For some applications, the difference in cost between a PLC and a PC solution may be quite significant, depending on requirements for performance, expandability, fab environment, and development work. When the application requires the control system to fulfill demanding calculations, handle complex network loads and process a lot of data, the PC-based solution will most likely be the best choice even though the initial cost of such a system might be higher. The advantage is that it provides a very powerful solution for which the cost increases only incrementally when more performance and functionality are required. Although basic PLCs generally start at a lower initial cost, they can quickly become more expensive than a PC when higher performance is needed.
PC controllers continue to advance dramatically in terms of power and capacity, as well as robustness. This makes them ideal products for integration into today’s increasingly complex manufacturing lines and workstations with their high demands for process and control capability, data collection and analysis, and complex software OS and user-friendly GUIs. One example is the Sensoray 626 PCI, that is an integral part of the abovementioned OEM’s glass product visual inspection systems. This higher level of control increases efficiency and reduces costs by allowing the users to configure only those functions they need on a modular platform, for example.
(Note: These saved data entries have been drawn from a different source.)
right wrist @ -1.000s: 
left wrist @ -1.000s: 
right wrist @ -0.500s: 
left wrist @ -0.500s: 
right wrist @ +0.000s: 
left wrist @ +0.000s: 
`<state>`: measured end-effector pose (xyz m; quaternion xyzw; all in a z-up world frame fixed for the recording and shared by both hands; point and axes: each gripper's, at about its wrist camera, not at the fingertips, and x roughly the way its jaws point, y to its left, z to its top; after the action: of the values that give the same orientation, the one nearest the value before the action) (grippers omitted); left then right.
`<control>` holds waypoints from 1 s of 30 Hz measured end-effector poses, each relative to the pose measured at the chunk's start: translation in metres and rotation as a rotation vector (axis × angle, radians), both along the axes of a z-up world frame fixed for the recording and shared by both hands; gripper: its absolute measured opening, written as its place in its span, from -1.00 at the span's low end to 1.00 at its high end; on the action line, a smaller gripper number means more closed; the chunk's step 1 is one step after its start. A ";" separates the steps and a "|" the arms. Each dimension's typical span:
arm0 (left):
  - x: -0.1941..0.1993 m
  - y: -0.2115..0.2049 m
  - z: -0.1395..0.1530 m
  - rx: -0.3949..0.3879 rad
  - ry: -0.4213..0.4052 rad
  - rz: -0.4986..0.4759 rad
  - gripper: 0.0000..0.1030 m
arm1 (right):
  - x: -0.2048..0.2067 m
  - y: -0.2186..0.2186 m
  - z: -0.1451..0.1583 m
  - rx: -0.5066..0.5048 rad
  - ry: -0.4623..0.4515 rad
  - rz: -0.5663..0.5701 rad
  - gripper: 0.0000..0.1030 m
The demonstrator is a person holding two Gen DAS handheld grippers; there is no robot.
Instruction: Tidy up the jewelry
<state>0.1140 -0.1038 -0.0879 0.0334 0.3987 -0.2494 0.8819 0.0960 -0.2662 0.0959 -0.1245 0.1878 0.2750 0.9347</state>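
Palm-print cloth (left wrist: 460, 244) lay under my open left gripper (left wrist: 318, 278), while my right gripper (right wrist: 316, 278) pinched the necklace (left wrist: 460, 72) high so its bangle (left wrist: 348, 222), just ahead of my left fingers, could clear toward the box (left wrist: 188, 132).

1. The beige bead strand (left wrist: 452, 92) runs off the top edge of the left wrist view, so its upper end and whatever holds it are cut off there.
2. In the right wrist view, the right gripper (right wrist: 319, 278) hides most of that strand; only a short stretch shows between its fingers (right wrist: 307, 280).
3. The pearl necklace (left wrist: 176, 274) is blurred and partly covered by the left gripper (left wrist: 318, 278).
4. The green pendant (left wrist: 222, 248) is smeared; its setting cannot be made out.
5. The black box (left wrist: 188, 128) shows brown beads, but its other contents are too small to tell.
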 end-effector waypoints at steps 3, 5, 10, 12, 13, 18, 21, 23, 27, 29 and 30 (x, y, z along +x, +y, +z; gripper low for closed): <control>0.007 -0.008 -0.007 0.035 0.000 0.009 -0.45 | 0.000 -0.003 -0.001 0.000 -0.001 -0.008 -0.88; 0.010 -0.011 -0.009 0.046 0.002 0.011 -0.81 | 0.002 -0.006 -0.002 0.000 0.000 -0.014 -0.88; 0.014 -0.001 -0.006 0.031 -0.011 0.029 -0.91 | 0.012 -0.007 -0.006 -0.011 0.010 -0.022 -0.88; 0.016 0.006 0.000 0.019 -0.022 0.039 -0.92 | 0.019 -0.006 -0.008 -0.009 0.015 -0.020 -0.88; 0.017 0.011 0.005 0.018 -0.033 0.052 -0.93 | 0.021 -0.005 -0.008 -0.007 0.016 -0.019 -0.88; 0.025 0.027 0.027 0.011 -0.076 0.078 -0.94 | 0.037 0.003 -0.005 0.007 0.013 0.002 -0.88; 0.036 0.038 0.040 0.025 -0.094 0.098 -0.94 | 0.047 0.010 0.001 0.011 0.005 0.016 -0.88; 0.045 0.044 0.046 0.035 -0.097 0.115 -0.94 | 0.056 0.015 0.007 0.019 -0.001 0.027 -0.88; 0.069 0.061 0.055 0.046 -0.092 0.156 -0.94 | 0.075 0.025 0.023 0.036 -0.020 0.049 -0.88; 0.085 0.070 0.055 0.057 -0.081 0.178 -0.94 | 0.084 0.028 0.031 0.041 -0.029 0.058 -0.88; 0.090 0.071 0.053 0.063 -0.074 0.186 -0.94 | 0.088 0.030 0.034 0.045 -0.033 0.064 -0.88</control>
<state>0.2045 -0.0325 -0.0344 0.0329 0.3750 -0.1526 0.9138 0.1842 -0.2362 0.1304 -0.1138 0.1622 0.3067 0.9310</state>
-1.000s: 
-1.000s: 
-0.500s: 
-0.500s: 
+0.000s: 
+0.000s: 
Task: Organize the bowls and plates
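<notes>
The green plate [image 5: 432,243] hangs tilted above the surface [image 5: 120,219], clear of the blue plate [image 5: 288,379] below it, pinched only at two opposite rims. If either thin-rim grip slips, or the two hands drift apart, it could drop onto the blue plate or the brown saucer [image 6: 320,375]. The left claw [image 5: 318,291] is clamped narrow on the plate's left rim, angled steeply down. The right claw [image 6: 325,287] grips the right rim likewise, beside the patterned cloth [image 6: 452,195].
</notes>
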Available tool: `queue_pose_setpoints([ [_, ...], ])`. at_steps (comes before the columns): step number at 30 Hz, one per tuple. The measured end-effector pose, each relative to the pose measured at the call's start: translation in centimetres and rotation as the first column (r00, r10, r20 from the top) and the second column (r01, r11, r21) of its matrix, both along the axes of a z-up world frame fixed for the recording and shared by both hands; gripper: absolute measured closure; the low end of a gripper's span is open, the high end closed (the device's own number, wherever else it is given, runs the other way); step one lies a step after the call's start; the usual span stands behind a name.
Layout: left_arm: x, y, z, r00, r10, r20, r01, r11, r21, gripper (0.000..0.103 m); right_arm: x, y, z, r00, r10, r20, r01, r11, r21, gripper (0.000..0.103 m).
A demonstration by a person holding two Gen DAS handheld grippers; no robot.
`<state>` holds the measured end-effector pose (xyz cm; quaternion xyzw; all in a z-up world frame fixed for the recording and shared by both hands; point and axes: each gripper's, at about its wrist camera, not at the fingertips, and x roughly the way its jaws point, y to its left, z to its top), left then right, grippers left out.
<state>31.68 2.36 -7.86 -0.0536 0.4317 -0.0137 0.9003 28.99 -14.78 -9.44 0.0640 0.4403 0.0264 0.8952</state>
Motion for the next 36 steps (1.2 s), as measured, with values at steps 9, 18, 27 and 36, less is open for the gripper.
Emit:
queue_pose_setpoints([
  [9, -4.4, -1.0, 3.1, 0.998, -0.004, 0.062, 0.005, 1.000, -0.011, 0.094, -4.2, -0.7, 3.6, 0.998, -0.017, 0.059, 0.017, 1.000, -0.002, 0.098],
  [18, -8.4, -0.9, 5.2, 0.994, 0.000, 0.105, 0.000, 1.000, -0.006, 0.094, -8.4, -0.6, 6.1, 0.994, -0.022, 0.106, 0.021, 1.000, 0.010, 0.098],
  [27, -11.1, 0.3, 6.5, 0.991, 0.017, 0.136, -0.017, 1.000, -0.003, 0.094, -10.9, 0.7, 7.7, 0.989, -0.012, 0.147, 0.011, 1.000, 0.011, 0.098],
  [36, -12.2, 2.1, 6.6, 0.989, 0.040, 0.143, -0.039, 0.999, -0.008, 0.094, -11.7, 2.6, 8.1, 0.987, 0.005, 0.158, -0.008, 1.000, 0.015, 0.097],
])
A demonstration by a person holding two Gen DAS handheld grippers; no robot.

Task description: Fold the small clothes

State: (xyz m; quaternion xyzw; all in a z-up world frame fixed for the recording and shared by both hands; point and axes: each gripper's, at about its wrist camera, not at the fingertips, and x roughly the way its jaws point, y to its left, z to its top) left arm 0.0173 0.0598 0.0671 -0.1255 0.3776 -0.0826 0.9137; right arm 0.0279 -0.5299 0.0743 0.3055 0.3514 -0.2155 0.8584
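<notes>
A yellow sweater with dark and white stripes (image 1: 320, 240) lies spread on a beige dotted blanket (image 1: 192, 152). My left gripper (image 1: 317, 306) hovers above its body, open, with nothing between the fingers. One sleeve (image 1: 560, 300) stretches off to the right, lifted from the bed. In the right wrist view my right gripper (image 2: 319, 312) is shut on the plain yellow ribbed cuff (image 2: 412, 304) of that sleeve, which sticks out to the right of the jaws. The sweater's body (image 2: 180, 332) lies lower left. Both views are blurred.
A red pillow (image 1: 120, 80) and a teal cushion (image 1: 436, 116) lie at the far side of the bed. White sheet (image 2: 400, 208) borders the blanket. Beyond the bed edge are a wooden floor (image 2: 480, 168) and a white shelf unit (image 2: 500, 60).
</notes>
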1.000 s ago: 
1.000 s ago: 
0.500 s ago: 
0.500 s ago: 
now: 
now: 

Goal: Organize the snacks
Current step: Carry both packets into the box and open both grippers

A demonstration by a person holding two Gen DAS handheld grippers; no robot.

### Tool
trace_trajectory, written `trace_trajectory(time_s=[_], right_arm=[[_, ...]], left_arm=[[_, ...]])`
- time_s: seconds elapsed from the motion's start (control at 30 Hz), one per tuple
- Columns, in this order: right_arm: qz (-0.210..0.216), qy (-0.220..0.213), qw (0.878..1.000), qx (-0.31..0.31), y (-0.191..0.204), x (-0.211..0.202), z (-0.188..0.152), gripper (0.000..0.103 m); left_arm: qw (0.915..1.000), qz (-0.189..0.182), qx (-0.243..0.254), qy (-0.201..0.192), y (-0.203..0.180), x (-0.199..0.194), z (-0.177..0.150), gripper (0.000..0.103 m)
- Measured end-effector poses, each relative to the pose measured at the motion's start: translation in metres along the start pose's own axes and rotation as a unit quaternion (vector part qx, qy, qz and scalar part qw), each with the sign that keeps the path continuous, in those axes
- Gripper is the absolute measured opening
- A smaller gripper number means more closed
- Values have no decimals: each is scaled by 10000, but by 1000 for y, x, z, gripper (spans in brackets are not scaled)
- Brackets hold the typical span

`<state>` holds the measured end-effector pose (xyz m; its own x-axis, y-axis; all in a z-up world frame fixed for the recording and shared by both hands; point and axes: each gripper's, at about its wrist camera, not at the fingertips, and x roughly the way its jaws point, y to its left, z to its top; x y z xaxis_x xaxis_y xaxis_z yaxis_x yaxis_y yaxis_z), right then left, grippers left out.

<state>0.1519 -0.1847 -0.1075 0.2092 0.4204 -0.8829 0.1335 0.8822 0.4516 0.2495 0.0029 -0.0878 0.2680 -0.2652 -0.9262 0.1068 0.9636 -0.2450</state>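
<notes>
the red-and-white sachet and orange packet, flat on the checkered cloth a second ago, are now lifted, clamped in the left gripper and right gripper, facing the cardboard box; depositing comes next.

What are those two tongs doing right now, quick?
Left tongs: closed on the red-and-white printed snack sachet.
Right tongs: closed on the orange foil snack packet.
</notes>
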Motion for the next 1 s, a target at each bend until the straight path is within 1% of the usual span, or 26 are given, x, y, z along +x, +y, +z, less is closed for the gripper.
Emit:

To reduce capital expenditures while maintaining flexibility, the manufacturer can add additional inspection functions on the existing platform as the need arises. Such configurability and expandability is possible with the capacity provided by the PCI module. Product inspection parameters can be pre-programmed for easy recall, thereby reducing downtime for job changes. The 626 combines several popular interface functions on a half-size card. It has six versatile 24-bit counters that support incremental encoders as well as single-clock sources, 48 bidirectional digital I/Os (40 with edge detection), sixteen differential analog inputs, four analog outputs, and a watchdog timer.
The 626 PC controller has provided expanded capabilities for the multi-functional inspection systems, but the new model 826 has enabled the launch of a technology advantage for the OEM’s flagship inspection system line due to the added capabilities of this next-generation module. The Sensoray 826 is a versatile analog and digital I/O system on a dense PCI Express board. It features 48 digital I/Os with edge detection, sixteen 16-bit analog inputs, eight 16-bit analog outputs, six 32-bit counter channels, a watchdog timer with fail-safe controller, and a signal router. The high performance, compact size, and abundant resources make it ideally suited for a wide range of measurement and control applications in many industries, including other functions especially important such as tracking and process verification, including trends of metered values.
The technology advantage, made possible by the greater capabilities, is software-based, but goes beyond software to actually constitute a ‘platform’. The company’s latest evolution in inspection technologies, expected to be the foundation for current and future system improvements, offering better lighting, higher resolution optics, faster and more powerful processors, advanced inspection algorithms and a simplified, intuitive user interface.
Both the PLC and PC-basedsystems have the ability to control a multitude of devices using familiar industrial communication networks and modern Ethernet-based solutions. However, the PC instrumentation is equipped with a more open and flexible array of interfaces that provides access to more off-the-shelf devices to handle tasks that a PLC could not usually handle. The PC system is better suited for complex control tasks and particularly for advanced processes requiring considerable memory. Robust and reliable, they excel especially in applications where a PLC would have limited storage and processing capabilities.